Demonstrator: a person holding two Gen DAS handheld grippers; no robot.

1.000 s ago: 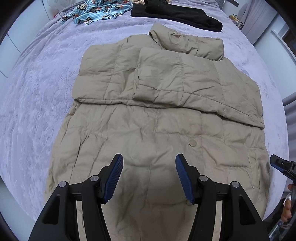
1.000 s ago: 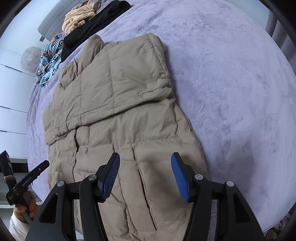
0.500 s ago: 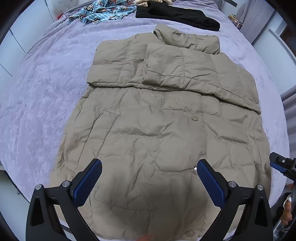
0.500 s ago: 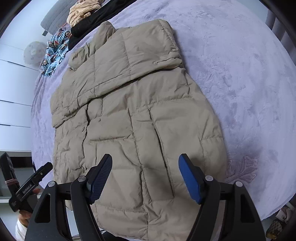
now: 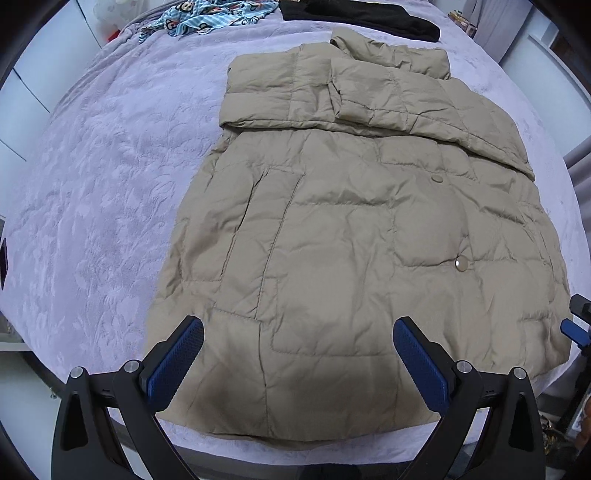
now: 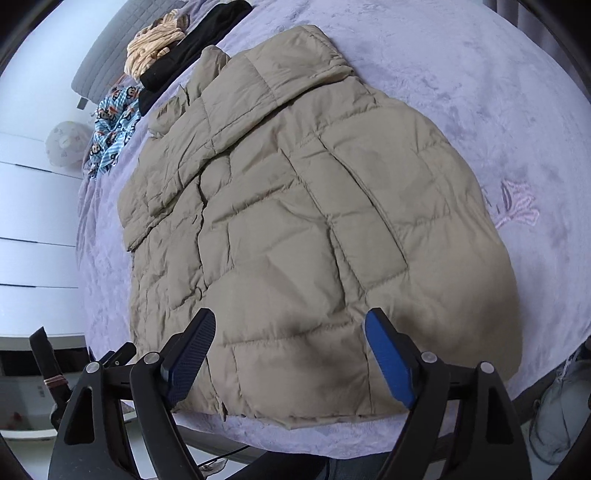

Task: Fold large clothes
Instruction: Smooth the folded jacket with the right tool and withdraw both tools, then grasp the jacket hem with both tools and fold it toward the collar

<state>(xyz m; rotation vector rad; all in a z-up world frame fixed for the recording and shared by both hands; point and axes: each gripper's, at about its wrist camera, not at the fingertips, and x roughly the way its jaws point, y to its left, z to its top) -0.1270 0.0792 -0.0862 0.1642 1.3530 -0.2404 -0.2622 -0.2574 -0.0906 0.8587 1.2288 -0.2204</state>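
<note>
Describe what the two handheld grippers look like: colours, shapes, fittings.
Both are alike. The left gripper has two matte black angular arms with triangular cut-outs and round silver bolts at the joints. Each ends in a flat, elongated blue pad with a fine textured face. The right gripper has the same black frame, silver bolts and blue pads. No cables or markings show on either.

far ahead of the tongs on the lilac bed (image 5: 110, 177): monkey-print cloth (image 5: 207, 18), black garment (image 5: 369, 16), striped cloth (image 6: 155, 48).
</note>
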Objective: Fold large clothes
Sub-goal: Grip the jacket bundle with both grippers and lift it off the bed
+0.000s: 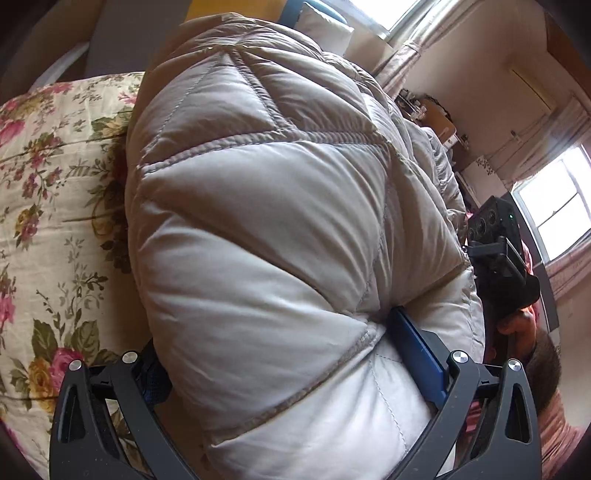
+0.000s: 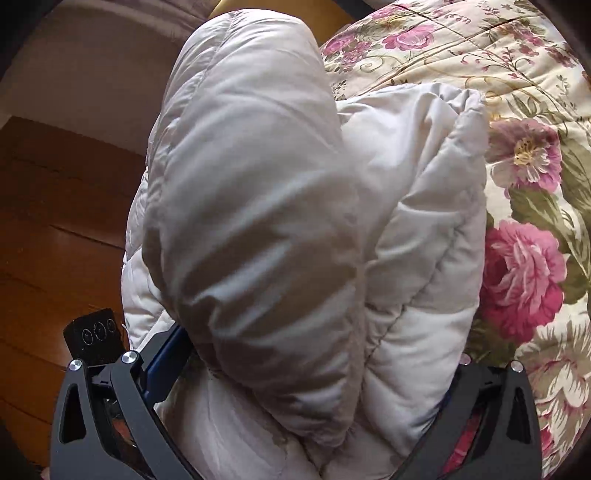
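Note:
A puffy, pale grey quilted jacket [image 1: 266, 206] fills the left wrist view, bunched thick over a floral bedspread [image 1: 48, 192]. My left gripper [image 1: 284, 363] is shut on a fat fold of it, with a blue pad [image 1: 417, 354] pressed into the fabric. In the right wrist view the same jacket [image 2: 280, 221] is doubled over in rolls, and my right gripper [image 2: 310, 365] is shut on that bundle; its left blue pad [image 2: 166, 356] shows and the right one is buried. The jacket's far end is hidden.
The floral bedspread [image 2: 524, 155] lies to the right of the jacket and wooden floor [image 2: 55, 229] to the left. The other gripper's black body [image 1: 495, 254] and a person's head [image 1: 543, 369] are at the right edge. Windows [image 1: 554, 210] and a white pillow [image 1: 321, 29] lie beyond.

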A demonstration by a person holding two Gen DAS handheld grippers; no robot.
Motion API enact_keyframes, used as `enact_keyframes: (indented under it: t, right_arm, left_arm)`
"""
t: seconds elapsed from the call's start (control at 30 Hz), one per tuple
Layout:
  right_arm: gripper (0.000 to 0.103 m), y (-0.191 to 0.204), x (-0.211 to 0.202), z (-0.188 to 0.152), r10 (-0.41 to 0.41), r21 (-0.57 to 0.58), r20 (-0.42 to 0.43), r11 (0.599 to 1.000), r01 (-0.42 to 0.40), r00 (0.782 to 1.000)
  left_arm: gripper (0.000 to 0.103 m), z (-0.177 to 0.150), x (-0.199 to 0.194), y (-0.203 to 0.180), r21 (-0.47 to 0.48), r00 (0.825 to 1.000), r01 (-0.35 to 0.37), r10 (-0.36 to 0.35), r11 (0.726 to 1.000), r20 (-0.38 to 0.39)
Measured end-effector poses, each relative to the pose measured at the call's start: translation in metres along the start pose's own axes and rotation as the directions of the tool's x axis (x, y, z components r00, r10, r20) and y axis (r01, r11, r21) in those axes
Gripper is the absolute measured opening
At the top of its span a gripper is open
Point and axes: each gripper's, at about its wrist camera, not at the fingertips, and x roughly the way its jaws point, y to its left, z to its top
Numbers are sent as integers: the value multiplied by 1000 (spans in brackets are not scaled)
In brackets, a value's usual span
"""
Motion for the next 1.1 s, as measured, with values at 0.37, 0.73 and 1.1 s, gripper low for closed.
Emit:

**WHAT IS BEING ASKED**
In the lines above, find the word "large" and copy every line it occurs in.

**TASK RESPONSE**
Task: Fold large clothes
Objective: Fold large clothes

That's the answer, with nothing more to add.